Perhaps surprisingly, Bruno Mars’ third album chooses to build on his huge 2014 collaborative hit “Uptown Funk” (with Mark Ronson) instead of his multiplatinum sophomore disc Unorthodox Jukebox, which showed the artist expanding his musical horizons and limiting his lyrical ones. In deference to its gold-plated title, 24K Magic is all superficial gloss, a funky, retro R&B/soul/pop disc that barely exceeds half an hour in its runtime.
“Uptown Funk” also updated classic tropes for the modern era and scored a massive hit, and that seemed to spur Mars to create more music in that same vein. He enforced a dress code in the studio, wrote lyrics about as deep as a kiddie pool (“Pretty girls all around me / And they keep waking up the rocket” is typical) and posed for the most ridiculous cover of the year.
I can’t believe any of this is real, but as a put-on it’s hilarious, a rap video with bling ‘n’ hoes brought to life and time-warped back to 1990. There’s little in common with modern R&B here, but you can hear Boyz II Men and Mariah Carey in “Versace On The Floor,” James Brown in “Perm,” new jack swing and Bobby Brown all over the place. 24K Magic is lush and overproduced, full of male bragging (“I got too many girls on hold / For you to be so bold” he croons coldly in “Calling All My Lovelies”) and endless odes to upscale, rich-dude partying, the kind normal people can never relate to.
This may prove to be the album’s undoing when it’s all said and done. Lyrically problematic as it was, Unorthodox Jukebox mined a rich vein of songwriting on “Treasure,” “Moonshine,” “When I Was Your Man,” and “Locked Out Of Heaven” (I exclude “Gorilla,” a horrible song by anyone’s measure), and those songs have stood up over the last four years in a genre where disposability is not concerning. I can’t see anyone in four years clamoring to hear “Calling All My Lovelies,” since it is all surface masking nearly nothing underneath.
To be fair, Mars is a lot of fun, charming and bold, grinning his way through the entire disc (witness the solid Bell Biv Devoe update “Finesse”) and singing his ass off. The title song, “Chunky,” and “Perm” are a killer opening trio as far as funky party pop songs go; they should be on the next Now! collection any minute now. And “Too Good To Say Goodbye” is yet another entry into the classic category of heartfelt R&B ballads, although with the old-school ‘90s sound instead of whatever they do in 2016. It’s a nice way to end the party, showing some actual heart under the glitz.

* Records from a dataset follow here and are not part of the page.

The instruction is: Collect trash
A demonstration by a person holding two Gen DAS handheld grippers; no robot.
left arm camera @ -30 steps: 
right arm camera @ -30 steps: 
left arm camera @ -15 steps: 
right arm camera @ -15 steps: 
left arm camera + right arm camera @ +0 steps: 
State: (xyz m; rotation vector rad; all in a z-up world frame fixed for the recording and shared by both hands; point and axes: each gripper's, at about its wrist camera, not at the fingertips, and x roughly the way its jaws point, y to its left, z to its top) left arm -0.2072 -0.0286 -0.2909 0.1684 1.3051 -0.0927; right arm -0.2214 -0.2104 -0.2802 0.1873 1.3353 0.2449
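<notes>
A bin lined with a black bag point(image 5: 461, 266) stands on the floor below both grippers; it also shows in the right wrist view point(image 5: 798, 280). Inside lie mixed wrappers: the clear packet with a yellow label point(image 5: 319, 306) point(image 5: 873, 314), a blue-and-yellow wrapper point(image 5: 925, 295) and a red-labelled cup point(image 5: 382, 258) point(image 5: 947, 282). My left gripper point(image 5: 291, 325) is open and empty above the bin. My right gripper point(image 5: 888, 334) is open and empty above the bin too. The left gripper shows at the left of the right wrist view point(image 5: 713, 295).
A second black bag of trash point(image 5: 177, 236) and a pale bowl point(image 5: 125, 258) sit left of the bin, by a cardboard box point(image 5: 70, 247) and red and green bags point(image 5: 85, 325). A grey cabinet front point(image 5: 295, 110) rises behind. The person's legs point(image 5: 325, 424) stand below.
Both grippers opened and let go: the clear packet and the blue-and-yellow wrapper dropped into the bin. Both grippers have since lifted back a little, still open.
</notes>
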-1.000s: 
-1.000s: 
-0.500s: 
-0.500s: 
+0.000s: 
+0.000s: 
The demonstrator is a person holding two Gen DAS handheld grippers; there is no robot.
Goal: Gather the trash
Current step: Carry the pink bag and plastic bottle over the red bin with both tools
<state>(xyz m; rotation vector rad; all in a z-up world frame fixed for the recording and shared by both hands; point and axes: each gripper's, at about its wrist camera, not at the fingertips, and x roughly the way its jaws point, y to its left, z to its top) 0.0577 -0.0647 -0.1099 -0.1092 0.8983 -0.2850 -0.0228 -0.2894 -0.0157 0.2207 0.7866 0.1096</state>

The thing is, you can have gloss and glamour, champagne and suits, pretty dresses and cocktails and gold jewelry and sunglasses at night, your life a party where money is no object and everyone has fun. I think that was the basis for Barney Stinson’s entire character on How I Met Your Mother. Only Barney was pretty much a live action cartoon with almost nothing under the surface, and so it is with the majority of 24K Magic. All the layers of sound and references to hashtags and expensive shoes can’t mask mediocre songwriting, especially from a superstar who has done better and knows better. But damned if it isn’t a fun way to spend half an hour.